E poco importa ai Moratti che li ci siano campi di fragole che non hanno niente a che vedere con le trivelle, cosi come non ce li avevano i vigneti di Viggiano e non glien'e' importato niente all'ENI.

E la regione Sardegna? Secondo la Nuova Sardegna, l'assessore all'ambiente e le autorita della provincia di Oristano nel 2010 autorizzarono le esplorazioni perche' si riteneva che

"il territorio non corresse alcun pericolo ambientale dall’attività di ricerca della Saras"

e che

«nonostante nell’area che delimita il permesso minerario siano presenti diversi vincoli idrogeologici e forestali, poichè i lavori previsti non modificano lo stato dei luoghi, non è necessario rilasciare alcuna autorizzazione».
I lavori previsti non modificano lo stato dei luoghi? Ma questi dove vivono? Possibile che non riescano a vedere il tutto in un ottica lungimirante? Possibile che non sappiano di cosa succede in Basilcata? Possibile che non si chiedano che significa avere sul territorio trivelle, e poi oleodotti, perdite, strade e camion di petrolio, possibili raffinerie, inquinamento per 30, 40 anni?

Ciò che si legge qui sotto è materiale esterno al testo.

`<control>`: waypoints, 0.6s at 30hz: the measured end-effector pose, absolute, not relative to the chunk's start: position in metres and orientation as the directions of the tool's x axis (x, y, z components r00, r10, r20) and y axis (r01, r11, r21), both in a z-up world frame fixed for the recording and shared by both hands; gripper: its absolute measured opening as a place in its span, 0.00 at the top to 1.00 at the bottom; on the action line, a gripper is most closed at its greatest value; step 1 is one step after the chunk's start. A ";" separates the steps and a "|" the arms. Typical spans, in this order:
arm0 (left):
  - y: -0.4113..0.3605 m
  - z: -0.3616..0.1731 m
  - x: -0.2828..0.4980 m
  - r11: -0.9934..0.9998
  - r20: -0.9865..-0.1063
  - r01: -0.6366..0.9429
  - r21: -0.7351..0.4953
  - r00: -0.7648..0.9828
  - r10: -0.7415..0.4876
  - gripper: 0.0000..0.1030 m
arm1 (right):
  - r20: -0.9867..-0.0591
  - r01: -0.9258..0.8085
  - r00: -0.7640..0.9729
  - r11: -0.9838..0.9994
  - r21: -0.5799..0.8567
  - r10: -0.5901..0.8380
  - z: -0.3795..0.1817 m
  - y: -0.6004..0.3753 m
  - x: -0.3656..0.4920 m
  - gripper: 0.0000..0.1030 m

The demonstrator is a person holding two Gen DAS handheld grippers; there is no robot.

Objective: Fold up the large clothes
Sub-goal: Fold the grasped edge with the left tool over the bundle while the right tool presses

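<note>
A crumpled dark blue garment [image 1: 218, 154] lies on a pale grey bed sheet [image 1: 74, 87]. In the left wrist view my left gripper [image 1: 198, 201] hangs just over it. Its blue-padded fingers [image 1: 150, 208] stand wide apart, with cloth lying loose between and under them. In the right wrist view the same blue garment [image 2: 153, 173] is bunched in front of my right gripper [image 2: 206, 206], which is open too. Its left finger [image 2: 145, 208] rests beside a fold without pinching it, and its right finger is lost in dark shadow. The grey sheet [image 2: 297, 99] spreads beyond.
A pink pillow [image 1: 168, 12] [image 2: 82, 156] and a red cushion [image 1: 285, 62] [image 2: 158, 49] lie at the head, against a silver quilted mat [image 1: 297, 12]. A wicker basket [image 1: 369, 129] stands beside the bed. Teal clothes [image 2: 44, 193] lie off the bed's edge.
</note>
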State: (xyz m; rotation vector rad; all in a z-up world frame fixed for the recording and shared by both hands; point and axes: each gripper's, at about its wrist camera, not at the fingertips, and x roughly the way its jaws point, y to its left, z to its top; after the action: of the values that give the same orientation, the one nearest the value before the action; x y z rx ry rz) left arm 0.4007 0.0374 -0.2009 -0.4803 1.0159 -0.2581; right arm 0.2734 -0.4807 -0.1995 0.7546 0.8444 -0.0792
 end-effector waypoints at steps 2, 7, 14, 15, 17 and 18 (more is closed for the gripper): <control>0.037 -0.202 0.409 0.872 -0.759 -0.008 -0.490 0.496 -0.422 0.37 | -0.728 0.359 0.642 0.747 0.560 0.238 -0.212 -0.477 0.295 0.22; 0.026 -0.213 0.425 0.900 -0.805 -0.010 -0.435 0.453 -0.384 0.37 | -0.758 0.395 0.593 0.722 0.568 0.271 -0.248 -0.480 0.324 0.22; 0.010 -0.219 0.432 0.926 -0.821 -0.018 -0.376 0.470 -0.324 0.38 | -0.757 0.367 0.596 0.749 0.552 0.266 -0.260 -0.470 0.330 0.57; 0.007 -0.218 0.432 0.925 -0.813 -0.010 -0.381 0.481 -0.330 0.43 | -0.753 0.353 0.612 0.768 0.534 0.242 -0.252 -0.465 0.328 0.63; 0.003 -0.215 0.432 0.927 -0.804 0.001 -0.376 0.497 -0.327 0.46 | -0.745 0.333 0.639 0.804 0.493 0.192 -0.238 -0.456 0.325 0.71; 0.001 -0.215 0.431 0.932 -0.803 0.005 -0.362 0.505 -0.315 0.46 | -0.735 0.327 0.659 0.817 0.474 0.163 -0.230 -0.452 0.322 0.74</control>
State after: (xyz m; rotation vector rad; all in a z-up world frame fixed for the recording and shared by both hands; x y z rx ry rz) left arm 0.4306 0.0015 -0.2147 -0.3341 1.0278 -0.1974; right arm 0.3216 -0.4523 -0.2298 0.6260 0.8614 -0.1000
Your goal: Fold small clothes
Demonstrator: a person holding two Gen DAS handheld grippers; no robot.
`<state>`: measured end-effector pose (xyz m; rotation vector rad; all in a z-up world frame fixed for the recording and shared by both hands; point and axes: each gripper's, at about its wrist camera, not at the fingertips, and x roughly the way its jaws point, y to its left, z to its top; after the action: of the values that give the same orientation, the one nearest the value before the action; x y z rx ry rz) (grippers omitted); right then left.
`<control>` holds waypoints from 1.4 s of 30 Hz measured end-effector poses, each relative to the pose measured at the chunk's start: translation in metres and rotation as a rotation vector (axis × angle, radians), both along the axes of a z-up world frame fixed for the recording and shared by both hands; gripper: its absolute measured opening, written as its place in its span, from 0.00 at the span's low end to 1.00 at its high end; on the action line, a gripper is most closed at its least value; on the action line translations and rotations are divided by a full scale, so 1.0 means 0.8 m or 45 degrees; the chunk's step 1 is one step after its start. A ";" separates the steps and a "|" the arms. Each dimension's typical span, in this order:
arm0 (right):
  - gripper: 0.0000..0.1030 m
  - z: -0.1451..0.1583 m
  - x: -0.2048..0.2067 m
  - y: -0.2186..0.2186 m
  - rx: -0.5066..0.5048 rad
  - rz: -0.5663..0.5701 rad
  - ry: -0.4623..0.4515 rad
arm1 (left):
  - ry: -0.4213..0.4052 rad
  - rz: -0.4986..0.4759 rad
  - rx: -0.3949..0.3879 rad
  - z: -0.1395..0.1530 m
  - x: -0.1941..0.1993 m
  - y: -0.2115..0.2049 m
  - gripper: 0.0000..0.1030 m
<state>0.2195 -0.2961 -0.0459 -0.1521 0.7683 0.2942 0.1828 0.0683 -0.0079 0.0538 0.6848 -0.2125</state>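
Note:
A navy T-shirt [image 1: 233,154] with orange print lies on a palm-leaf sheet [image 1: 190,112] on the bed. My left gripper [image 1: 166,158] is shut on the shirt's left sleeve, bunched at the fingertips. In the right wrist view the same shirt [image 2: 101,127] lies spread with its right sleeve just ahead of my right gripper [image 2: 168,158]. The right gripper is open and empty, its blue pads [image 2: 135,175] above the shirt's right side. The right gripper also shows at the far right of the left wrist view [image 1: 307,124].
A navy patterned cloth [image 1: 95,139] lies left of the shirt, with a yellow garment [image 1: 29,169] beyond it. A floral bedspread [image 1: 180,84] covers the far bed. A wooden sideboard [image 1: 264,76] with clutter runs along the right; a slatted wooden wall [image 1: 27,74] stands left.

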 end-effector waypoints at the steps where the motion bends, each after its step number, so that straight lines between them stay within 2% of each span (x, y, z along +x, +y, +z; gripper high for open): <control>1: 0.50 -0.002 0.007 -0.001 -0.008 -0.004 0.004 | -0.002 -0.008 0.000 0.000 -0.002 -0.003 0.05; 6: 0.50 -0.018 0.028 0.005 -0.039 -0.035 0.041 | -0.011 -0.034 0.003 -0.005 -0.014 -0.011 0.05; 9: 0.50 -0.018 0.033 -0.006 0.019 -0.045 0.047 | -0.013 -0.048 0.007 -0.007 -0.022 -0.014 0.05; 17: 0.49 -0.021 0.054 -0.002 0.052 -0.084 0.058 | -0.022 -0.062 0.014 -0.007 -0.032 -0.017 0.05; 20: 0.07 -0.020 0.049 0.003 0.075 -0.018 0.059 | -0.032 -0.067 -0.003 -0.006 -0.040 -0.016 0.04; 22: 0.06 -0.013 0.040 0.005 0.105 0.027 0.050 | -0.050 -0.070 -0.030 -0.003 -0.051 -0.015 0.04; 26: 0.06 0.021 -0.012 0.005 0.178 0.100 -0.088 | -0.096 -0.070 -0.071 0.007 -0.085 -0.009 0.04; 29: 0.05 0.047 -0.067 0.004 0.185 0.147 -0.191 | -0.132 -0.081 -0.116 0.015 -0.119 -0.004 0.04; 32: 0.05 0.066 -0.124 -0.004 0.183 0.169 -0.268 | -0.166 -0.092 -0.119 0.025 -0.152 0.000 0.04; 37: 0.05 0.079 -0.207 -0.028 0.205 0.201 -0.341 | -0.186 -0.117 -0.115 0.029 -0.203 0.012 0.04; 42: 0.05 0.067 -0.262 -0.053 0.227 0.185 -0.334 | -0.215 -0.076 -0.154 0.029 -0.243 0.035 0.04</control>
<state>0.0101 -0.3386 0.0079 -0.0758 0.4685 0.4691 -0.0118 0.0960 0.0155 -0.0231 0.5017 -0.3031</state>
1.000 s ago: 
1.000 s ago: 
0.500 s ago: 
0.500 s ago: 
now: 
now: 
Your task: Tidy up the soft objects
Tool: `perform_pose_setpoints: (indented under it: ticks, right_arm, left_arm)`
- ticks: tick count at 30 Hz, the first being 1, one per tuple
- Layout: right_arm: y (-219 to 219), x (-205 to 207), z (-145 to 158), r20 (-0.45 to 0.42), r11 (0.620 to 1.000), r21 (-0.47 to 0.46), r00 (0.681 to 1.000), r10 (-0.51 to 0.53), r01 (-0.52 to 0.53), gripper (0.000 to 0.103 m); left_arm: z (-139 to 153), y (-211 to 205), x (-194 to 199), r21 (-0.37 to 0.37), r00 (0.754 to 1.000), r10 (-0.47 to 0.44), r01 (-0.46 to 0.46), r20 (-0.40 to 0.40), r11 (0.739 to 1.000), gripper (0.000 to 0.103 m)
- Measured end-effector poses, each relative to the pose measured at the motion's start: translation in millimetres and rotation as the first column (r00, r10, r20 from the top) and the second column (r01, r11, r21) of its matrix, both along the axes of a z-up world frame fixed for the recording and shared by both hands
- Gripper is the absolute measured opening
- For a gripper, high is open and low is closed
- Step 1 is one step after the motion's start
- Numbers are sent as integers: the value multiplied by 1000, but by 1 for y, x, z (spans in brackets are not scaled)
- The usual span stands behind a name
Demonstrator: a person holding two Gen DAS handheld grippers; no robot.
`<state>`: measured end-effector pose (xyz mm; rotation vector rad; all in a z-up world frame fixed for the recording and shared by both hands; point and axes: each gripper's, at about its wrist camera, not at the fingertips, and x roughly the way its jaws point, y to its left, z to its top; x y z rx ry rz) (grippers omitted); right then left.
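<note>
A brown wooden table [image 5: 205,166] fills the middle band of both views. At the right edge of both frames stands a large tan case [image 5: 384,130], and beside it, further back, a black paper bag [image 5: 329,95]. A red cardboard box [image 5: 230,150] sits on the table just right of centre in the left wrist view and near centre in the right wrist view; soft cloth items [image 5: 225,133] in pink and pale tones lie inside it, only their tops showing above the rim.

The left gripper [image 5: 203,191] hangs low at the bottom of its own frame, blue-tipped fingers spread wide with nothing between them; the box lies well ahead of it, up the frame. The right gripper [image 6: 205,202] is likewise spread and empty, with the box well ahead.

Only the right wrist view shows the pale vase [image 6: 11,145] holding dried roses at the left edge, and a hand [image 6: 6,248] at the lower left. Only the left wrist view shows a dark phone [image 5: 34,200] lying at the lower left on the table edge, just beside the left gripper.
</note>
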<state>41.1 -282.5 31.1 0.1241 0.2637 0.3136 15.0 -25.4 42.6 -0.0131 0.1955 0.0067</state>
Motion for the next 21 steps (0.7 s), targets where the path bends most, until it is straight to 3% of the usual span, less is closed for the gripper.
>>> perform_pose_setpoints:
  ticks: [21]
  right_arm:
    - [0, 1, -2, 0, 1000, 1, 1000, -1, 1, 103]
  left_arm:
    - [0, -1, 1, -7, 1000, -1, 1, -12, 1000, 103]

Possibile che non si chidedano quali saranno gli effetti a lungo termine di trivelle ed esalazioni sulle fragole e sull'agricoltura in generale? In Basilicata hanno inquinato campi, laghi, e si ritrovano oggi con un pugno di mosche in mano e petrolio dappertutto, pure nel miele.

Ai sardi posso solo dire che e' tutto scritto, tutto discusso, tutto gia' visto: vi racconteranno le stesse balle che hanno raccontato agli Abruzzesi, ai Lucani, ai Pugliesi, ai Siciliani, ai Lombardi: che il petrolio vi portera' lavoro e ricchezza e che l'agricoltura e il vostro modo di vivere non cambiera'.

Non credetegli. Non c'e' un solo buon motivo per petrolizzare il vostro territorio: in Italia abbiamo del petrolio in generale di qualita' scadente e inquinante, le leggi di protezione per l'ambiente sono pessime, abbiamo un territorio fragile, le royalties sono basse, distruggeranno l'agricoltura, e qualsiasi sogno di turismo e di sviluppo sano e variegato.

Non esiste nessuna comunita' al mondo - che io sappia - che e' felice di vivere accanto a pozzi e raffinerie.

E si qualcuno si arricchira', ma quelli non siete voi, saranno i Moratti.